The interpretation process located 7,214 hectares of land surface classified as mangrove in the study area. The distribution of the mangroves is shown in the map below.
Despite the difficulty and expense involved in arriving at a figure of 7,214 hectares, the mere measurement of the area of mangroves is of limited interest. The true value of this work is found in comparing this result with other manifestations of the landscape. That is the purpose of the remainder of this section.
The first of these that comes to mind is a comparison of present distributions to past distributions. Such a comparison would provide valuable insight into rates and causes of change. Analysis of the 1970 aerial photographs would provide the requisite data. It is our intention to pursue this investigation, but, unfortunately, we have not yet been able to obtain the necessary resources.
A second data set that provides an interesting contrast is found in the Ordenamiento Ecológico de la Costa Norte de Nayarit [Bojórquez Tapia, L.A. et al, 1997], which is hereafter referred to as the OECNN. This is a planning document produced for the Secretaría del Medio Ambiente y Recursos Naturales (SEMARNAT). It contains the most current information on the state of the environment in the northern half of Nayarit State and is considered by planners as the definitive source for current environmental data.
One of the data layers in the GIS that underlies the OECNN is a land use/land cover classification derived from a Landsat Thematic Mapper image, without field verification. The areas identified as mangrove in the OECNN are shown in grey on the map below. Roads are included as red lines to provide spacial reference.
The OECNN interpretation in the map above identifies 9,160 hectares of mangrove in the study area, or 27 percent more than this study was able to distinguish. The location of these areas is shown in the map below. Furthermore, only 5,437 hectares (75% of the current study's results) were identified as mangrove in both studies. Forty one percent of the area identified as mangrove by the OECNN study (3,723 hectares) is not so classified in this study.
A large proportion of the disagreement between the OECNN interpretation and the current study seems to be a failure in the former to discriminate dry brushland (monte seco) from mangrove. The difficulty in discriminating the two on the orthophotos was discussed above. This problem can only be more pronounced in the lower resolution satellite imagery. The arrows labeled "1" in the map above point to areas where this is a pronounced misclassification. Field verification reveals that the entire coastline has a strip of dry brushland (monte seco) immediately behind the beach. The OECNN interpretation identifies all of this as mangrove. Note that the mangrove classification extends beyond the coastline near the southern end of the study area on the map. This is because the study area limits were defined from the 1970 topographic map data. Since that time there has been considerable accretion of the coast behind a jetty constructed in 1976 to protect the San Blas port from siltation. The OECNN imagery reflects this change in the coastline.

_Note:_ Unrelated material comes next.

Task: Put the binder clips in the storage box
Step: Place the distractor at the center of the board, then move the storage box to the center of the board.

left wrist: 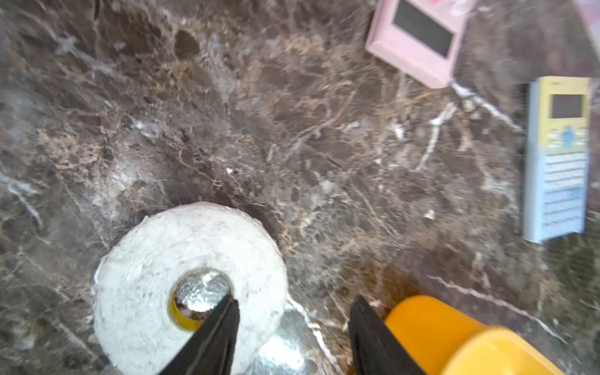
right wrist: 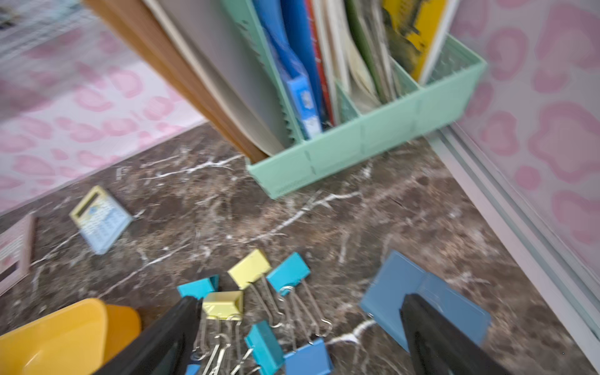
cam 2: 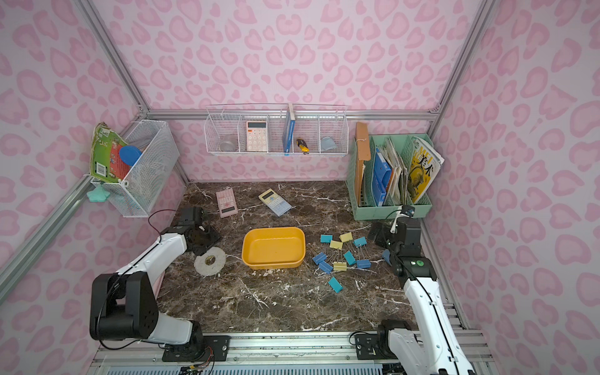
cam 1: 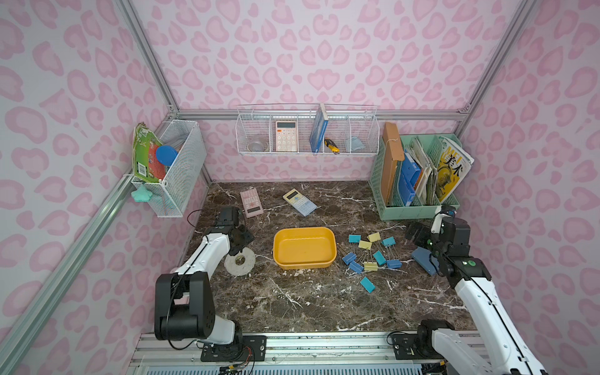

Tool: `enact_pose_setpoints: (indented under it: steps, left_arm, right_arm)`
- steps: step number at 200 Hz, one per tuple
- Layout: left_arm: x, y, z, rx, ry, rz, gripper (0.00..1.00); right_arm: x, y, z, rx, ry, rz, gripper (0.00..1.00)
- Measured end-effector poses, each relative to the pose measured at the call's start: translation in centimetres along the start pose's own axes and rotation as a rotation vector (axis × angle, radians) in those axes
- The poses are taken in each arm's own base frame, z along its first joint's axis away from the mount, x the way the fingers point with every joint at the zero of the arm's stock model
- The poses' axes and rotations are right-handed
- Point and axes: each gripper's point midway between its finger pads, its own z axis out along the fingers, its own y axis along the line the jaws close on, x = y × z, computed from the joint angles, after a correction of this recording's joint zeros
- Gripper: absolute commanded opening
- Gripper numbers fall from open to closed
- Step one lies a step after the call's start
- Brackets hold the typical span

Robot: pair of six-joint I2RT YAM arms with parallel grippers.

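Observation:
The storage box (cam 1: 303,248) (cam 2: 273,247) is a shallow yellow-orange tub at the middle of the marble table, and nothing lies in it. Several binder clips (cam 1: 365,244) (cam 2: 336,244) in pale yellow, teal and blue lie scattered just right of it, with one teal clip (cam 1: 367,284) apart towards the front. My left gripper (cam 1: 242,238) (left wrist: 295,300) hangs open to the left of the box, over a white tape roll, holding nothing. Right of the clips, my right gripper (cam 1: 417,235) (right wrist: 300,298) stands wide open. The clips (right wrist: 222,304) lie below its jaws on the table, untouched.
A white tape roll (cam 1: 240,261) (left wrist: 190,285) lies under the left gripper. A slate-blue block (cam 1: 423,259) (right wrist: 399,285) lies under the right arm. A pink calculator (cam 1: 251,203) and a yellow-blue one (cam 1: 299,202) lie farther back. A mint file organizer (cam 1: 418,207) stands at the back right.

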Motion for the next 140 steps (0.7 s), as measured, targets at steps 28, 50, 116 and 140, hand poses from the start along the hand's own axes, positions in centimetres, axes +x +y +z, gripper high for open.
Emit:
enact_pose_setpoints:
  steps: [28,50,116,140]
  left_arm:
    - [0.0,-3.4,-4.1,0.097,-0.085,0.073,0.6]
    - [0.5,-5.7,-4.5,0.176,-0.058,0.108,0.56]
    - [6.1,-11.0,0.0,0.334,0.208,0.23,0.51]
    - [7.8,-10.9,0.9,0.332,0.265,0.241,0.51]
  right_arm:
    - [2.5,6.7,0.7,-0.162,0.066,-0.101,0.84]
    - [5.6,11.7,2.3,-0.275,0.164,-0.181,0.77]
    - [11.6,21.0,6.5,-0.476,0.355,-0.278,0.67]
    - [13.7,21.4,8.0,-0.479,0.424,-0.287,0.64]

A second area of disagreement between the two interpretations is labeled "2" in the map above. This is an area where the AquaNova shrimp production ponds have recently been constructed. The imagery used by OECNN predates this construction.
A third area of interpretation disagreement, labeled "3" in the map above, undoubtedly comes from a difference in registration between the images. These are water courses (estuaries, lagoons, etc.) Which are narrow features, small enough that a relatively minor change in position is significant. Confirmation of this fact is that these inconsistencies also appear labeled with the number "1" in the map below, which shows areas classified as mangrove in the current study, but not in the OECNN. Such areas amount to 1,777 hectares, or approximately 25% of the area identified as mangrove in the current study, and are indicated as the red areas in the map below. Areas identified as mangrove in both studies are marked as yellow, and the grey dot pattern signifies areas classified by the OECNN as mangrove but not so classified by this study.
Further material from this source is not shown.